The amami rabbit, an ancient species endemic to Amami-Oshima and Tokunoshima islands.

Photograph by Yosuke Kashiwakura

On Sado Island, a flash of pink and white amidst the green of a flooded paddy field signals a toki foraging for food. Its head bobs and its long black beak stabs at an insect beneath the water’s surface. But this wasn’t always possible. The use of pesticides and the draining of rice paddies after harvest saw the toki lose its primary hunting ground and main source of food. As a result, the toki population diminished and ultimately disappeared from Japan. Across the world, pesticides are used to preserve crops, but they can also devastate ecosystems and the species that inhabit them. The current draft of the goals to be adopted at COP15 is calling for a two-thirds reduction in pesticide use and a halving of nutrients lost to the environment. It is a commitment that rice farmers on Sado have already taken to heart in their efforts to bring back the toki.

Left: Top:

An endangered Japanese crested ibis or “toki” re-integrated with humans in a traditional “satoyama” socio-ecological system on Japan’s Sado Island.

Photograph by Fumie Oyama
Right: Bottom:

Terraced rice fields in the Iwakubi region of Sado island: A now-iconic satoyama landscape that incorporates human activity and rare species like the ibis in a balanced ecosystem. The area is recognized as a Globally Important Agricultural Heritage System (GIAHS).

Photograph by Toru Hanaï

With support from the Satoyama Initiative, a global effort introduced by the Japanese Government to promote harmony between humans and ecosystems, farmers on Sado were encouraged to make positive changes. Rice farmers agreed to reduce pesticides and fertilizers, and to keep their paddy fields flooded to build up stocks of insects and amphibians eaten by toki. Following a breeding program using the few toki given from China, the birds were released on Sado in 2008. Today, there are some 450 tokis on Sado.

Japan’s Sado, Amami-Oshima, and Tokunoshima islands all host exceptional biodiversity.

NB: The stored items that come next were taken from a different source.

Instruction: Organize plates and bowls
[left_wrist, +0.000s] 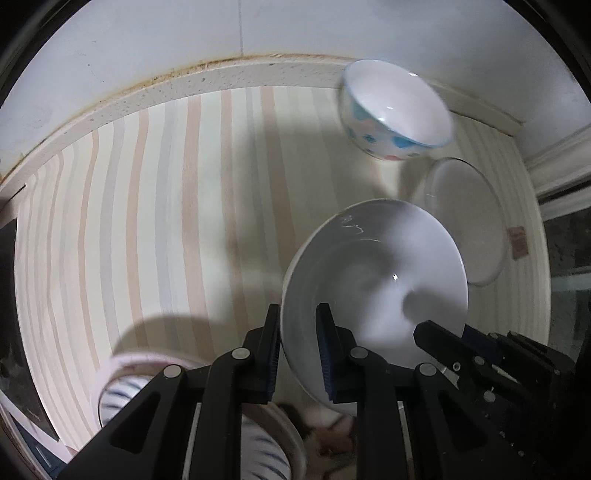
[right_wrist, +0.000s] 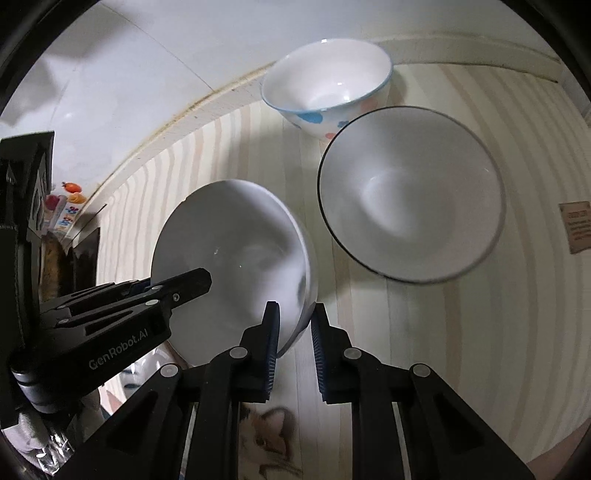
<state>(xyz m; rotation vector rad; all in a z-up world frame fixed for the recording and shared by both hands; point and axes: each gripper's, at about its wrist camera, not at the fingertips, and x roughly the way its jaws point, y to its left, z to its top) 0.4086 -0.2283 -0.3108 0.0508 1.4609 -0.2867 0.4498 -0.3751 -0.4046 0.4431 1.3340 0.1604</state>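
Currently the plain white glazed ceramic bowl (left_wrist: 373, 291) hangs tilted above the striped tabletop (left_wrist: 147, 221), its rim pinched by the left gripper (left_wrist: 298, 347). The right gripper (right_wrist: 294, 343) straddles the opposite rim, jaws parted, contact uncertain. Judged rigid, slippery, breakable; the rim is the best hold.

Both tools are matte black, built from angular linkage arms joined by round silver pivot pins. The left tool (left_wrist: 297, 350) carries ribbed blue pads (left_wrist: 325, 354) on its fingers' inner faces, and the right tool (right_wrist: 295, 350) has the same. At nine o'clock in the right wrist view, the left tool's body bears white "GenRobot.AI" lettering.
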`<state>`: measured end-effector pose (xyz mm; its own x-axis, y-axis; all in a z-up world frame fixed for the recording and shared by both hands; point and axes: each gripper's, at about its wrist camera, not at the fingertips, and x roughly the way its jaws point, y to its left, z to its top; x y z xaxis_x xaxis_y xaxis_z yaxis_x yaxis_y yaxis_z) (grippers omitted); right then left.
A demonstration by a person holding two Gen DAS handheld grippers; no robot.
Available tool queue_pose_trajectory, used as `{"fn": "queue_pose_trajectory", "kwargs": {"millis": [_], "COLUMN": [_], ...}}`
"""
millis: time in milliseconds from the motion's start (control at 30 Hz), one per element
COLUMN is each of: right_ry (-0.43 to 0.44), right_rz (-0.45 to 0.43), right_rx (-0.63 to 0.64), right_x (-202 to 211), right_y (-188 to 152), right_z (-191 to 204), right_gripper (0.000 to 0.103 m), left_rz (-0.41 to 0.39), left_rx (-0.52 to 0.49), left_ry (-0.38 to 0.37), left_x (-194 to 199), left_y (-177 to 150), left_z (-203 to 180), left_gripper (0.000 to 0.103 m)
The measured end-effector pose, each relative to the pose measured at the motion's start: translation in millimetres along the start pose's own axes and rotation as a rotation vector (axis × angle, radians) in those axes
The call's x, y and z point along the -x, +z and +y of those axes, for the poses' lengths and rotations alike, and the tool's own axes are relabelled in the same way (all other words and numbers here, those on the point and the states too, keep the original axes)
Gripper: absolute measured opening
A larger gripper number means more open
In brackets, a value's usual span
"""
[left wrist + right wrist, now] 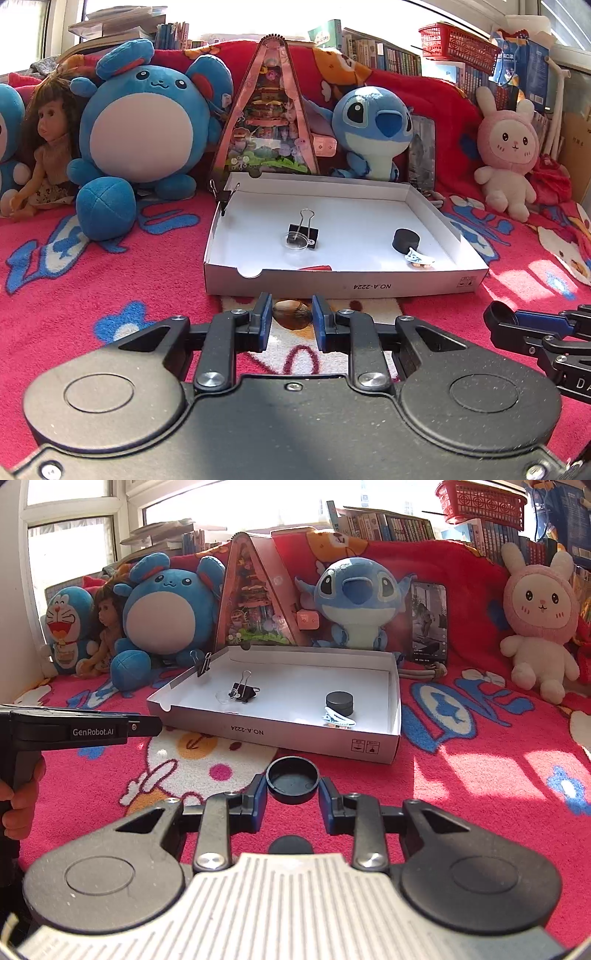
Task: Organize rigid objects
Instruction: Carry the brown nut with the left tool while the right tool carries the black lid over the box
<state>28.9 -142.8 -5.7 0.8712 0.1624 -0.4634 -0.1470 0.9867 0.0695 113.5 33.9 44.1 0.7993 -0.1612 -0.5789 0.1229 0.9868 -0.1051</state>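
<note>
Red cartoon blanket [110,295] is lying under everything. Left gripper [291,319] is pinching a brown shell [291,314]; right gripper [293,794] is clamping a black cap [293,780], both near the white box [295,734] reading "NO.A-2224". Plush toys [147,122] are sitting beyond.

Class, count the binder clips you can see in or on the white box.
2: one lies on the box floor, one is clipped to its left wall. Others may be hidden.

Left wrist view low over the blanket [92,295], facing the box [332,284] head-on and close, right wrist view further right, slightly farther off, facing the box [295,738] at an angle, both sharing box, plush row, bookshelf.
</note>
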Motion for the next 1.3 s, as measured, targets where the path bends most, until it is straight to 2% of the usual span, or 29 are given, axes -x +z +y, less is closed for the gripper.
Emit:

Photograph by Nanako Nishihori ElephantStone Co.,Ltd.

Bringing species like the toki and amami rabbit back from the brink of extinction is a vital step in preserving global biodiversity. Vigorous action, like that taken in Japan, is what COP15 is calling for and what the world needs to stay balanced and healthy. For people and planet to co-exist in harmony is COP15’s crucial goal, and it will rely on governments, organizations, communities, and individuals to make it happen. For the world’s biodiversity hotspots, the clock is ticking but in Japan the toki and amami rabbit are proof of what can be achieved.